**The problem**
Scan the records below for the word "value". Copy each line where it appears.

*** Record set

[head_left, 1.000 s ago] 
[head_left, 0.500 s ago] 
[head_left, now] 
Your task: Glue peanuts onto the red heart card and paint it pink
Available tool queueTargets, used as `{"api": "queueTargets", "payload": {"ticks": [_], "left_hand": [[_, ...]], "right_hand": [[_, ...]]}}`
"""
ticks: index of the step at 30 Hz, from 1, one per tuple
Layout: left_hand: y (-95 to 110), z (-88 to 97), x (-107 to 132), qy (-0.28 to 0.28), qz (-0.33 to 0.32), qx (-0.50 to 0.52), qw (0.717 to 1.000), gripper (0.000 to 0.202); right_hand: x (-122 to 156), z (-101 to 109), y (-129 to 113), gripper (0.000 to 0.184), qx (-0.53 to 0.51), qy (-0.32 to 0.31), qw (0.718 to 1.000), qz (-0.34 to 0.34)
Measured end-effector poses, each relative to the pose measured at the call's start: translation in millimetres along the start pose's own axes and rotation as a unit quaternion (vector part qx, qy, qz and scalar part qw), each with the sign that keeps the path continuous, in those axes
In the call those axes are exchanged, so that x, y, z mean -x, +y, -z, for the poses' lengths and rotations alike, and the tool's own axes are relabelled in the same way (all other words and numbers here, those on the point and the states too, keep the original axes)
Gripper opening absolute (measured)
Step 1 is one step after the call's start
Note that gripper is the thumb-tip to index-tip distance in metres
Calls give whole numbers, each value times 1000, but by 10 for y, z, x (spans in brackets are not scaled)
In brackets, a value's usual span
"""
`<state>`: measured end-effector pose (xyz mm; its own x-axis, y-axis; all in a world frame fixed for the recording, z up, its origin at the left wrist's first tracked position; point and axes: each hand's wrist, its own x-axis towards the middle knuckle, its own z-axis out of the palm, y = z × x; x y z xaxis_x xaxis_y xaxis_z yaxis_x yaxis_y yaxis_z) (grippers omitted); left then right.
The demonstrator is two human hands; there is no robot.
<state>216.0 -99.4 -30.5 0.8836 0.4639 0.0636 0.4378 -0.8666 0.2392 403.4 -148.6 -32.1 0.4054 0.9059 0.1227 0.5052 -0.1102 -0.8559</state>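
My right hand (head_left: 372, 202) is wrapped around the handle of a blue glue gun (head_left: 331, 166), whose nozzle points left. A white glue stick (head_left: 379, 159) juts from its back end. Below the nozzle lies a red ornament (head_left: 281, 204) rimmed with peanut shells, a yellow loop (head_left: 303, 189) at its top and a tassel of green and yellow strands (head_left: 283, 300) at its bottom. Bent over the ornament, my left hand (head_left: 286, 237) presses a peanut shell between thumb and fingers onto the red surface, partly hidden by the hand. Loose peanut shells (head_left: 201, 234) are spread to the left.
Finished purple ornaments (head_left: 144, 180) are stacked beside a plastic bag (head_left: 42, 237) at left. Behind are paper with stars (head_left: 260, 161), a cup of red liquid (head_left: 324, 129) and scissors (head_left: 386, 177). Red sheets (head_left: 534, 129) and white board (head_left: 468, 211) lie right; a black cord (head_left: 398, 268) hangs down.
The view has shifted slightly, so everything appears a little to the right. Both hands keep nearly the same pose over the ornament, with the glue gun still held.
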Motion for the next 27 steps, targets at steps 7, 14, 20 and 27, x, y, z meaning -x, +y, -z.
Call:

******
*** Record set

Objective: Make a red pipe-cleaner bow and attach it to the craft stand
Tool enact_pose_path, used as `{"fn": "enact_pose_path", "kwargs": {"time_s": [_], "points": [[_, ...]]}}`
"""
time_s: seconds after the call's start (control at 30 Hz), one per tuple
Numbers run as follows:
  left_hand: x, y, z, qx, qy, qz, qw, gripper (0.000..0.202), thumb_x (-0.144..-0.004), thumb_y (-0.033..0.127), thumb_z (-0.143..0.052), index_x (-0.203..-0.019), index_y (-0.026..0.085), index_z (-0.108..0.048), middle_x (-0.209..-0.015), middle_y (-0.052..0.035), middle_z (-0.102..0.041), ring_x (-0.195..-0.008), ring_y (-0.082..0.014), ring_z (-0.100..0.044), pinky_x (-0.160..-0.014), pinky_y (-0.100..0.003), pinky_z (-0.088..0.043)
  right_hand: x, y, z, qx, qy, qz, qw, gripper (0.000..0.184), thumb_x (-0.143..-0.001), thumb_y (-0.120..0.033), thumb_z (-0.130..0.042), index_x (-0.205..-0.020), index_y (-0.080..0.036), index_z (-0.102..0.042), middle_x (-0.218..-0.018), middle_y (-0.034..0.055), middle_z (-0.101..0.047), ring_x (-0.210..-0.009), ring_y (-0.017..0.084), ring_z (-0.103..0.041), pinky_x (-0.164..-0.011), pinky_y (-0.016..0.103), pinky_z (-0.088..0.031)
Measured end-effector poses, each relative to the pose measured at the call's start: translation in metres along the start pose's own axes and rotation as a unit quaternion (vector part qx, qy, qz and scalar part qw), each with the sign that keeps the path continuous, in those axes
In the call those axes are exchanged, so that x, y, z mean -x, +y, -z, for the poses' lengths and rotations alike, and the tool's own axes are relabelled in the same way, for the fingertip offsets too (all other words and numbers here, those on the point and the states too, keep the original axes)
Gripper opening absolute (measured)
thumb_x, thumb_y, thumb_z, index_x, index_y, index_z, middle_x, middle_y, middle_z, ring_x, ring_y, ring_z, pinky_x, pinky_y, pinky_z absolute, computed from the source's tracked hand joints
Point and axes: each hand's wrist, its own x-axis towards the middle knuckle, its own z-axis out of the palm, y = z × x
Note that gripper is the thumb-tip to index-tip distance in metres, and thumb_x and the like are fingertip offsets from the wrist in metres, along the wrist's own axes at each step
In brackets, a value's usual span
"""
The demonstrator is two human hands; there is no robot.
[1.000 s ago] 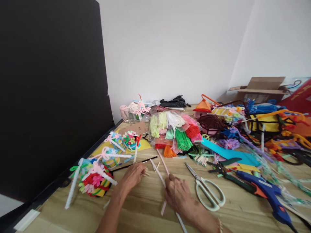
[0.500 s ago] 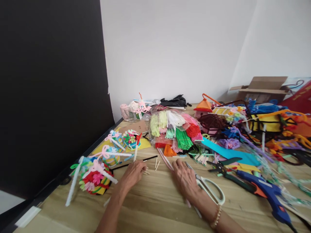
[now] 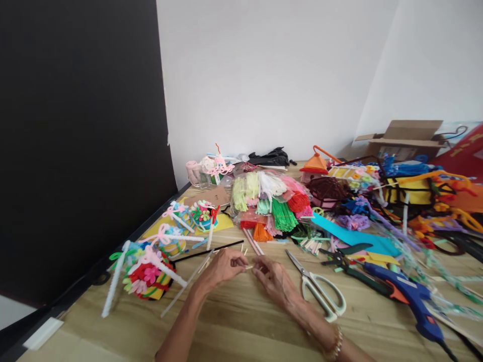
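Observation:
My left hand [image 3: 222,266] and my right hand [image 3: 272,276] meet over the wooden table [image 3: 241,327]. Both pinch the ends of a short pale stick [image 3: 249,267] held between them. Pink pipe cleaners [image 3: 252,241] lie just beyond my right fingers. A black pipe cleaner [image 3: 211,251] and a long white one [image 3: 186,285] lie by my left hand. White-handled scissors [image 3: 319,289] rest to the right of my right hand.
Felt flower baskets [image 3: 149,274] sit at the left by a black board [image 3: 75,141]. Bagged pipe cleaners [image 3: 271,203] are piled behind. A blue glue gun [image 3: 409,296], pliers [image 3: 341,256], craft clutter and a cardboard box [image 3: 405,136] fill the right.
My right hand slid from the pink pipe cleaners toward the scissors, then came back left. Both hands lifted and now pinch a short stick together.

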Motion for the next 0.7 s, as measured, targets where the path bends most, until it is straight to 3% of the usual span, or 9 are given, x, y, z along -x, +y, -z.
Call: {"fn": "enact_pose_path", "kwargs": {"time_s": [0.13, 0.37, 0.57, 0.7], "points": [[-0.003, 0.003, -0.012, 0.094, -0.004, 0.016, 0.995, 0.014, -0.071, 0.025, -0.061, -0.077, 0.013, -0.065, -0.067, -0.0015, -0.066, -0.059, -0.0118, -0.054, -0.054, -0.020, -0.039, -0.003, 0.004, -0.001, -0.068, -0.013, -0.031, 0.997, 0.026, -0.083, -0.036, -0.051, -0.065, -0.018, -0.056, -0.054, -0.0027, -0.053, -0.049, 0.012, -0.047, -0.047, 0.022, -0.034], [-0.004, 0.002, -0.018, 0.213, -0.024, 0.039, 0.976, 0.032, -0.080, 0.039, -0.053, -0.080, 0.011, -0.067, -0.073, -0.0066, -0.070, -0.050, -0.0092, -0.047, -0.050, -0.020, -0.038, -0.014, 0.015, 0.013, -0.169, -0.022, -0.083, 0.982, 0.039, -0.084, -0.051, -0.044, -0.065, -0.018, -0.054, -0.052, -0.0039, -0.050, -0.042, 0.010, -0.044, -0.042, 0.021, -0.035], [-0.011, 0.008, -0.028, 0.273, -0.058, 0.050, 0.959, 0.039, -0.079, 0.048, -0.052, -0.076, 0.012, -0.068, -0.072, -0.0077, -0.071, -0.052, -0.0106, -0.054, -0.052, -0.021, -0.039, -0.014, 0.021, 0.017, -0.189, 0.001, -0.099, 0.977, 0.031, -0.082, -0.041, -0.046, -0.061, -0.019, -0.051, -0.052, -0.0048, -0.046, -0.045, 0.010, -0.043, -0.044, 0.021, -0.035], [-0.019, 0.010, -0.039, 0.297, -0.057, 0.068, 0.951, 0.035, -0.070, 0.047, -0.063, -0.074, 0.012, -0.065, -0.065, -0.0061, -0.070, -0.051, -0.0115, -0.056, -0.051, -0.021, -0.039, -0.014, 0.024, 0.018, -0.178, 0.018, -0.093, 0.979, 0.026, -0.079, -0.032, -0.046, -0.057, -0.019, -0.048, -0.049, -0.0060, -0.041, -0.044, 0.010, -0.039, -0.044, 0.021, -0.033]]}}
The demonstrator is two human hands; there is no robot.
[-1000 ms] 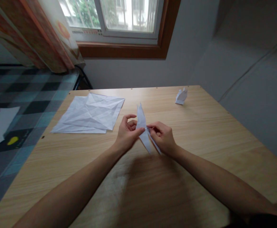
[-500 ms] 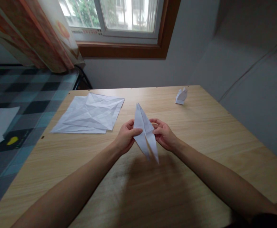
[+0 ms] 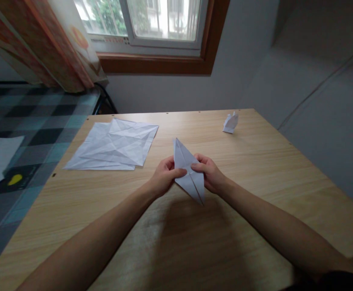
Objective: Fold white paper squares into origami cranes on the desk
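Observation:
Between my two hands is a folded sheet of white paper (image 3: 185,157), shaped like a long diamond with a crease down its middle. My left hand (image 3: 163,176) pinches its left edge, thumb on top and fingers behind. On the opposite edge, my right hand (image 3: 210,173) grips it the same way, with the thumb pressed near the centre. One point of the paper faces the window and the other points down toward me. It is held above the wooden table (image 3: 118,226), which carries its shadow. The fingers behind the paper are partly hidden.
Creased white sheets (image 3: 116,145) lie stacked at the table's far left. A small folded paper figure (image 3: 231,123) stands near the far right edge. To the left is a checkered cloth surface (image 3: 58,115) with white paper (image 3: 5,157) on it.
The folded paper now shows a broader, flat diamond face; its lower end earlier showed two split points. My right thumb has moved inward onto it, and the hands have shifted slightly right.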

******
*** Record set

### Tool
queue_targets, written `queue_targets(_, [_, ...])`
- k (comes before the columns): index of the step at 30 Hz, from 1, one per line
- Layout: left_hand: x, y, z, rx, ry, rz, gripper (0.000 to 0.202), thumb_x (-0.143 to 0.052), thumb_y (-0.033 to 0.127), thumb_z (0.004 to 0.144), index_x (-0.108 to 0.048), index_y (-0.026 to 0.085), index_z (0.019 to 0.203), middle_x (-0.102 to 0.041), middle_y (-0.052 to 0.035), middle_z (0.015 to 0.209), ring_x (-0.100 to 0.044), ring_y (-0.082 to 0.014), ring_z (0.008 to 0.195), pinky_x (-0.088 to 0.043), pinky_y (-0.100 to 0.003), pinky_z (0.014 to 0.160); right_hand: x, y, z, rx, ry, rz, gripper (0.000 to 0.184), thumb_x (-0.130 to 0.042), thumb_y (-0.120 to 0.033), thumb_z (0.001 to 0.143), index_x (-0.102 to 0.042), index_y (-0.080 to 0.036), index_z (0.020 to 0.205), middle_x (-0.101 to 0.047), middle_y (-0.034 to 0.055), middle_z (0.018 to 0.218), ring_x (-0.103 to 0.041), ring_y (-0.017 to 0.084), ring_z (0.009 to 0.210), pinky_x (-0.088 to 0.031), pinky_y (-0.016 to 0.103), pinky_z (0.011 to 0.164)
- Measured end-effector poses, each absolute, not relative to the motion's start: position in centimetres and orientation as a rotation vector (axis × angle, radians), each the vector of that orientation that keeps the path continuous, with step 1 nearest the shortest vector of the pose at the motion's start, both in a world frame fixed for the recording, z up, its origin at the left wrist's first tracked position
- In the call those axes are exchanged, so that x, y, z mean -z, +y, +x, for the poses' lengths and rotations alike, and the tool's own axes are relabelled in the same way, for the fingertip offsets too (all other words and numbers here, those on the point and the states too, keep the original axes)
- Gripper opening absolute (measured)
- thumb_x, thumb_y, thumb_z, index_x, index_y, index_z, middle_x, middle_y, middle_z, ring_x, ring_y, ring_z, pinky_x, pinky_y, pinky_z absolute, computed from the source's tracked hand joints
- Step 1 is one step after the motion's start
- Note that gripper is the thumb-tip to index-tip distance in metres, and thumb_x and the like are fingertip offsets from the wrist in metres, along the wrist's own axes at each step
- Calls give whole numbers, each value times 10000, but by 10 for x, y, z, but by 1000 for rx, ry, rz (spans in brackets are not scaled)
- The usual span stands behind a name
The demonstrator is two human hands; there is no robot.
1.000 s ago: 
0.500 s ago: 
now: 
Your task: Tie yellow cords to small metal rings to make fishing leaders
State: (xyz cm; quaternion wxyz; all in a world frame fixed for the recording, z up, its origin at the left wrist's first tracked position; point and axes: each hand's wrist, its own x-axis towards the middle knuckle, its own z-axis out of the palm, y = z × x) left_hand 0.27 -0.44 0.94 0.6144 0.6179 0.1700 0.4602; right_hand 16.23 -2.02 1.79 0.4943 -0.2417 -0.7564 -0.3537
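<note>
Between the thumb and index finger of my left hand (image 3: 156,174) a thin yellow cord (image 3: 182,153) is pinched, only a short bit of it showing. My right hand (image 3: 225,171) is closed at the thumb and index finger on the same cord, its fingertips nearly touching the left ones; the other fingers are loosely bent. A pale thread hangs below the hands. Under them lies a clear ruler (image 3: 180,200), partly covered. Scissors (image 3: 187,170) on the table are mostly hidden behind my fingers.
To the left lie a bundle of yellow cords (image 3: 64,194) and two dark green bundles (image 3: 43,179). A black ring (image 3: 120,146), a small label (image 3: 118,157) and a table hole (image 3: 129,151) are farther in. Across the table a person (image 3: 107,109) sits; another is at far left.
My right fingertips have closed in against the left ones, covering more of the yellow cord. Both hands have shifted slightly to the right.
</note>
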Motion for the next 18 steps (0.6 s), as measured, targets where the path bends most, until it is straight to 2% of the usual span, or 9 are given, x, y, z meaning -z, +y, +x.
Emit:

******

**Finished task**
Calls give whole numbers, each value times 1000, but by 10 for y, z, x (spans in brackets are not scaled)
In brackets, a value's usual span
In brackets, a value's usual span
- Calls give whole numbers, each value times 10000, but by 10 for x, y, z, but by 1000 for rx, ry, rz (spans in brackets are not scaled)

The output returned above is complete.